Ketiga kredo Konsensus Washington tersebut akhirnya semakin mendominasi kebijakan di Indonesia—terutama pangan—sejak tahun 1990. Kita bisa lihat misalnya, saat Organisasi Perdagangan Dunia, WTO, muncul pada tahun 1994. Selanjutnya utang IMF, Bank Dunia dan ADB pun banyak mendistorsi kebijakan pangan (baca: sektor agraria). Deregulasi di bidang pangan makin deras dengan akses pasar yang makin dibuka, hambatan impor dikurangi, dan subsidi domestik perlahan-lahan dihapus.

Perkembangan nasional pasca-1994 sebenarnya lebih parah dari yang kita bayangkan. Banyak regulasi yang tidak sesuai dengan cita-cita kemerdekaan Indonesia, yakni untuk memajukan kesejahteraan umum—dan tentu tak mewujudkan keadilan sosial sebagai salah satu dasar negara. Banyak Undang-Undang (UU) maupun regulasi yang dihasilkan untuk mempermudah kuasa kapital atas sektor pangan. Yang termutakhir adalah UU Pangan (1996), UU Kehutanan (1999), UU Migas (2001), UU Perkebunan (2003), UU Sumber Daya Air (2004), dan UU Penanaman Modal (2007). Diikuti oleh Perpres 36/2005 yang direvisi menjadi Perpres 65/2006, beserta beberapa peraturan menteri yang mengatur pengurangan hambatan impor dan pembukaan akses pasar. Bea impor pernah dihajar habis-habisan hingga 0 persen (1998) untuk komoditas beras dan kedelai, dan komoditas lain dikurangi sampai sekitar 5 persen saja. Kesalahan ini diulangi lagi dengan Perpres Stabilisasi Pangan (2008) yang malah meliberalkan pangan dan pertanian, serta lebih menguntungkan pemilik kapital. Bahkan pada tahun 2007 sudah dibuat RUU Pertanahan, RUU Desa, RUU Lahan Pertanian Abadi yang semakin spasial-sektoral dan akan menggerogoti sektor pangan kita.

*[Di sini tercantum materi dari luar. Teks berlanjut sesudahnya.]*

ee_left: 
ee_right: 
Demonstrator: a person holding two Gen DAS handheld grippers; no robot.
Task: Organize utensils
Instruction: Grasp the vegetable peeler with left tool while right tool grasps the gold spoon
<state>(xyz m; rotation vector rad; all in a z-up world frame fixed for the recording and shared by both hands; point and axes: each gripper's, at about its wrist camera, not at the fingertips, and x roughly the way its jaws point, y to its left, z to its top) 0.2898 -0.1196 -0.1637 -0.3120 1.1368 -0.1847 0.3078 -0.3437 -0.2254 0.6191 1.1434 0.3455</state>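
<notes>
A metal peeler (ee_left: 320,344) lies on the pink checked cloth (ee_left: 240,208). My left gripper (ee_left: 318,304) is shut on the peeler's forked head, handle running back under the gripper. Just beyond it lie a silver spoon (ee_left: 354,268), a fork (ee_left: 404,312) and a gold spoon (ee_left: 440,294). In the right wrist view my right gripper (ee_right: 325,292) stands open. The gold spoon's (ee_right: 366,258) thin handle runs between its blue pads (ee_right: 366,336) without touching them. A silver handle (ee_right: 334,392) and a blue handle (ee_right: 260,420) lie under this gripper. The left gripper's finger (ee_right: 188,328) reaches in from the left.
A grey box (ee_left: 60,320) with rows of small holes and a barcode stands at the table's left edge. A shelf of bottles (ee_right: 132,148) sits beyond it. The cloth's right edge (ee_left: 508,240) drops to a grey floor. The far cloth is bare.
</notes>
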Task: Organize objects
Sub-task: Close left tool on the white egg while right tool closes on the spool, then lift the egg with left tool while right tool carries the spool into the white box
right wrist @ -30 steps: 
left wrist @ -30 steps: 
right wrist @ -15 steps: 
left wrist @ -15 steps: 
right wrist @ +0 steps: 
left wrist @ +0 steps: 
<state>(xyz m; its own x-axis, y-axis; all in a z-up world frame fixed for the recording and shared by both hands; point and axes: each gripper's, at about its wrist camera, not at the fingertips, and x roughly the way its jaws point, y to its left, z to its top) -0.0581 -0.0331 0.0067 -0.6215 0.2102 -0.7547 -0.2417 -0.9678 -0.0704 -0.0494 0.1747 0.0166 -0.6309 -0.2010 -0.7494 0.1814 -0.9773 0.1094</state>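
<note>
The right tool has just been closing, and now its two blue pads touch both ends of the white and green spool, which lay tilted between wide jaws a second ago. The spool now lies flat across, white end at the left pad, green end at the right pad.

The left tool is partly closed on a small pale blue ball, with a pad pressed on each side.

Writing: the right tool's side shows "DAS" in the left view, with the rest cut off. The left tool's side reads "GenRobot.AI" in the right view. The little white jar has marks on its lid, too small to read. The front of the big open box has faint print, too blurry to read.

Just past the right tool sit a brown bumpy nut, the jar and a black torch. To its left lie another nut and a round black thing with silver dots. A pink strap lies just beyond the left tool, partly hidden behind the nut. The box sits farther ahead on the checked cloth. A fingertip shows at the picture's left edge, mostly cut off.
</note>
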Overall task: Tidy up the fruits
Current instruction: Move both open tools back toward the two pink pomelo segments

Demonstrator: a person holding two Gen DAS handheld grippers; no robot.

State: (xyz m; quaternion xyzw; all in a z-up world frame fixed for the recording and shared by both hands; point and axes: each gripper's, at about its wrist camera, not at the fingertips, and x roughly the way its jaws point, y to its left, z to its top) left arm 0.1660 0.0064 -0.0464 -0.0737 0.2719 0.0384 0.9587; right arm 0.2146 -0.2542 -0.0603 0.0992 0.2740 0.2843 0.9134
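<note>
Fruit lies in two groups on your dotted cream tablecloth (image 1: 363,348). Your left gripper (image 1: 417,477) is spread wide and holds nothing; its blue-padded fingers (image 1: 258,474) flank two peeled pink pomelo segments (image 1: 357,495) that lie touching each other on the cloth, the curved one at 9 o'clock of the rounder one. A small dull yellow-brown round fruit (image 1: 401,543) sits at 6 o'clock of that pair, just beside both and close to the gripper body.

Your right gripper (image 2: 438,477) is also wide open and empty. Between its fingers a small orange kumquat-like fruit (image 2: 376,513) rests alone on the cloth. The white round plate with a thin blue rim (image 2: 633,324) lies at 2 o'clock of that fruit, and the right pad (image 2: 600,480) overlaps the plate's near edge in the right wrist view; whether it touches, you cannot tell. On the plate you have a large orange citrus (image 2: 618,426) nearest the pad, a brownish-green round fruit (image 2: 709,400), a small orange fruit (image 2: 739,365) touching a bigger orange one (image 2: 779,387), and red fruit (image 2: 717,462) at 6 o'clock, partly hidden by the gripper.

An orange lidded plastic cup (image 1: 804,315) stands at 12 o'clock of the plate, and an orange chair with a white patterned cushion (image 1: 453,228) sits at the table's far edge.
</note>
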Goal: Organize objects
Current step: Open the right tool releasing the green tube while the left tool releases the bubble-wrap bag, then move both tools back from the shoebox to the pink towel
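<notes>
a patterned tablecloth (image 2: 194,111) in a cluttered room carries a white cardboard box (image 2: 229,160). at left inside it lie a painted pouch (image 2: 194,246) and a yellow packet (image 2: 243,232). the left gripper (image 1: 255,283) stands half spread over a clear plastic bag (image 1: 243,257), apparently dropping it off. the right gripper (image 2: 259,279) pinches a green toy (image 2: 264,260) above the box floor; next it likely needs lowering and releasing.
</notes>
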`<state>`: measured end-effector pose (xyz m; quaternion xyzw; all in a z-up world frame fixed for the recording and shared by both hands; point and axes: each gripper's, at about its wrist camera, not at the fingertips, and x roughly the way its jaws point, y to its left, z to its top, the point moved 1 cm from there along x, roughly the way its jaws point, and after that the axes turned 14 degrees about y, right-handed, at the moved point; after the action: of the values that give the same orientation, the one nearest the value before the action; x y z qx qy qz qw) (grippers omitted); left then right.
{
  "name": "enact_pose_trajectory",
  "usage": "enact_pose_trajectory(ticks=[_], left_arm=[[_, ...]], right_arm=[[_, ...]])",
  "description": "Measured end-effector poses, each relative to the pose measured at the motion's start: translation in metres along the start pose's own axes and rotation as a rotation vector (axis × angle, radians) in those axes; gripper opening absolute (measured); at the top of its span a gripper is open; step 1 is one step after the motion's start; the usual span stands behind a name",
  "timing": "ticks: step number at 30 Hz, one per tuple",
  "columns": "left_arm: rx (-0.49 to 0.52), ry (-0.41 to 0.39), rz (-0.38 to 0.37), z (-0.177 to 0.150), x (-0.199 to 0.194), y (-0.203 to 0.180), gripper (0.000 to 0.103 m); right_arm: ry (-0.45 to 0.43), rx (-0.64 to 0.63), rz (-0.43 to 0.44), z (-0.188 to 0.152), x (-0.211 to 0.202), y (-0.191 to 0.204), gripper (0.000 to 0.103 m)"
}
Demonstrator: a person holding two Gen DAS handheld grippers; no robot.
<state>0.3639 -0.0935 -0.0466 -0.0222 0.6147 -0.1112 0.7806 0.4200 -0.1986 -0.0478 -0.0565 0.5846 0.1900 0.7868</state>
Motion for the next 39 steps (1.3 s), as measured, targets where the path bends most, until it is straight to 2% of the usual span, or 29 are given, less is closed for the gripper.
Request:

Implementasi kebijakan-kebijakan inilah yang berdampak besar pada krisis pangan (dan harga) saat ini. Hal ini memperlihatkan nihilnya state responsibility untuk melaksanakan state obligation kepada rakyatnya. Pangan adalah kebutuhan pokok, dan wajib diatur dalam instrumen kebijakan yang mengutamakan kedaulatan rakyat akan hal tersebut—bukan malah sebaliknya. Agenda neoliberal ini juga disebutkan Gunawan (2006) sebagai silent genocide terhadap rakyat Indonesia, yakni proses capital violence yang dilakukan melalui judicial violence.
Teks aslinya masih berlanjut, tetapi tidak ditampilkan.